‘My jaw hit the floor’: CT residents will have a chance to testify on insurance hikes

People will have the opportunity to consider the request of the insurance companies to increase the cost of private health plans next year by about 20.4%.

The Department of Insurance of the government has arranged for people to listen on Aug. 15 from 9 am. The hearing, which is usually held at government offices in the city of Hartford, will be held at the Legislative Office Building on Capitol Avenue in Hartford. The event was moved to accommodate what is expected to be a bigger than usual event.

The trial will have a hybrid format, with some people testifying in person while others testify. Insurance company representatives will have time to explain their expensive requests, and insurance department officials will ask questions.

Anyone interested in testifying can register by sending an email to cid.RateFilings@ct.gov with their name and transcript by noon on August 12.

Those who wish to testify in person can register at the Parliament House on the day of the hearing, starting at 8:30 in the morning.

In addition to the big increase in individual plans, insurers who sell policies and opt out of Connecticut’s Affordable Care Act Exchange are seeking an average increase of 14.8% for small groups.

The requested increase is more than what was requested last year in the 2022 health law. Carriers in 2021 requested an average increase of 8.6% for individual plans and 12.9% for small group plans.

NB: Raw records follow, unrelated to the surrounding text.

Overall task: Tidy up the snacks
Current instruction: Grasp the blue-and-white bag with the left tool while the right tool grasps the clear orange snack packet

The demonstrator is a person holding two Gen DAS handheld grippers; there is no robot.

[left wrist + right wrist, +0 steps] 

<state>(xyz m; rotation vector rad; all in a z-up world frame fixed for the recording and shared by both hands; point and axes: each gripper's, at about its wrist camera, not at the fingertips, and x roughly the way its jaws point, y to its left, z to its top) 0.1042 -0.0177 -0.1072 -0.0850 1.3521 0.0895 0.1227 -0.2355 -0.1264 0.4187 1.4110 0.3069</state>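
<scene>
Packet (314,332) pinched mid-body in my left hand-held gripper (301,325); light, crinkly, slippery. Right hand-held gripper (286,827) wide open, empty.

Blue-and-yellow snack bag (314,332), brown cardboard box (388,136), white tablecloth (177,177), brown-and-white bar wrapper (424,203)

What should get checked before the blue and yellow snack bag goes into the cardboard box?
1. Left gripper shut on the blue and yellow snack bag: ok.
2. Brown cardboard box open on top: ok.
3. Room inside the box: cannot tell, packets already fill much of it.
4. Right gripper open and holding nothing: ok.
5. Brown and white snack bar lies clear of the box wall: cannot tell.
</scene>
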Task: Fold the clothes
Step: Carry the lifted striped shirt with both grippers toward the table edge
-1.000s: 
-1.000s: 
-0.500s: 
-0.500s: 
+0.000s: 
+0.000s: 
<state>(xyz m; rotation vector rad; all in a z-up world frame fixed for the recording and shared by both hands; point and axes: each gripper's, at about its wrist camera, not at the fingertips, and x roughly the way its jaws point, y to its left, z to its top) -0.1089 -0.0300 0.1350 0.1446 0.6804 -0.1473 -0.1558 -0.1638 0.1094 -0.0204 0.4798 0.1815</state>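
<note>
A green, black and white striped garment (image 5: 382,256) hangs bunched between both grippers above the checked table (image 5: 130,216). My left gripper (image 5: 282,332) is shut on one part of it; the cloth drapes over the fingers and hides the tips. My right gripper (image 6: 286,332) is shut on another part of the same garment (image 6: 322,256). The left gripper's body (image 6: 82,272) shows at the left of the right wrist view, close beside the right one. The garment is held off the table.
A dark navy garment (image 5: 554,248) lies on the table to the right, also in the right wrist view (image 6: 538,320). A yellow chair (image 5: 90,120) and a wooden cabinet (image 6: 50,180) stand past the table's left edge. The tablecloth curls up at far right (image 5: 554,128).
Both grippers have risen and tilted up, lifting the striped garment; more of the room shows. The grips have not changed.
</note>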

The proposal has drawn criticism from health advocates, who fear more people will drop out of care because they can’t afford it.

“It’s getting difficult,” Lynne Ide, program director of communications and engagement at the Universal Health Care Foundation in Connecticut, said last month. “When we look at the bids for these prices, the shares are off the charts.

“Our biggest concern right now is that, combined with inflation and the fallout from COVID, this is adding to the problem. Our concern is that people will look at this and choose not to get health care because they can’t afford it.”

“My jaw hit the floor, obviously,” added Ted Doolittle, the state’s health representative. “I am very worried that people will not be able to get help because of this high cost. It is the responsibility of the insurance companies and providers to explain to the public why this is inevitable and there is no alternative.”

Attorney General William Tong asked for a special meeting that would allow officials to gather evidence and seriously question insurers about their proposed additions. Authorities could question witnesses and give their testimony in public.

So far, the insurance department has not accepted the request, instead opting for the hearing process it has been pursuing in recent years.

Three insurers are selling policies on the exchange: Anthem Health Plans, CTCare Benefits Inc., and ConnectiCare Insurance Company Inc.

Anthem requested an average increase of 8.6% in individual orders affecting 27,698 people. The proposed changes range from a decrease of 1.8% to an increase of 16.1%, depending on the order.

The company also sought an average increase of 3.6% on the recommendation of a small group of 19,271. The proposed changes range from a decrease of 1.2% to 26.3%.

CTCare Benefits requested an average increase of 24.1% for private plans covering 75,003 people. The proposed changes range from 18.7% to 33.2%, depending on the policy.

It also sought an average increase of 22.9% for small group plans covering 3,476 people (an increase from 20% to 28.9%).

Insurance company ConnectiCare, which only sells individual policies on the exchange, requested an average increase of 25.2% for plans covering 8,782 people. Expected rates range from 17.1% to 32.2%.

The insurance department will make this decision as to how much – if any – to add to the various health plans.

Open enrollment for the 2023 health policy begins on Nov. 1.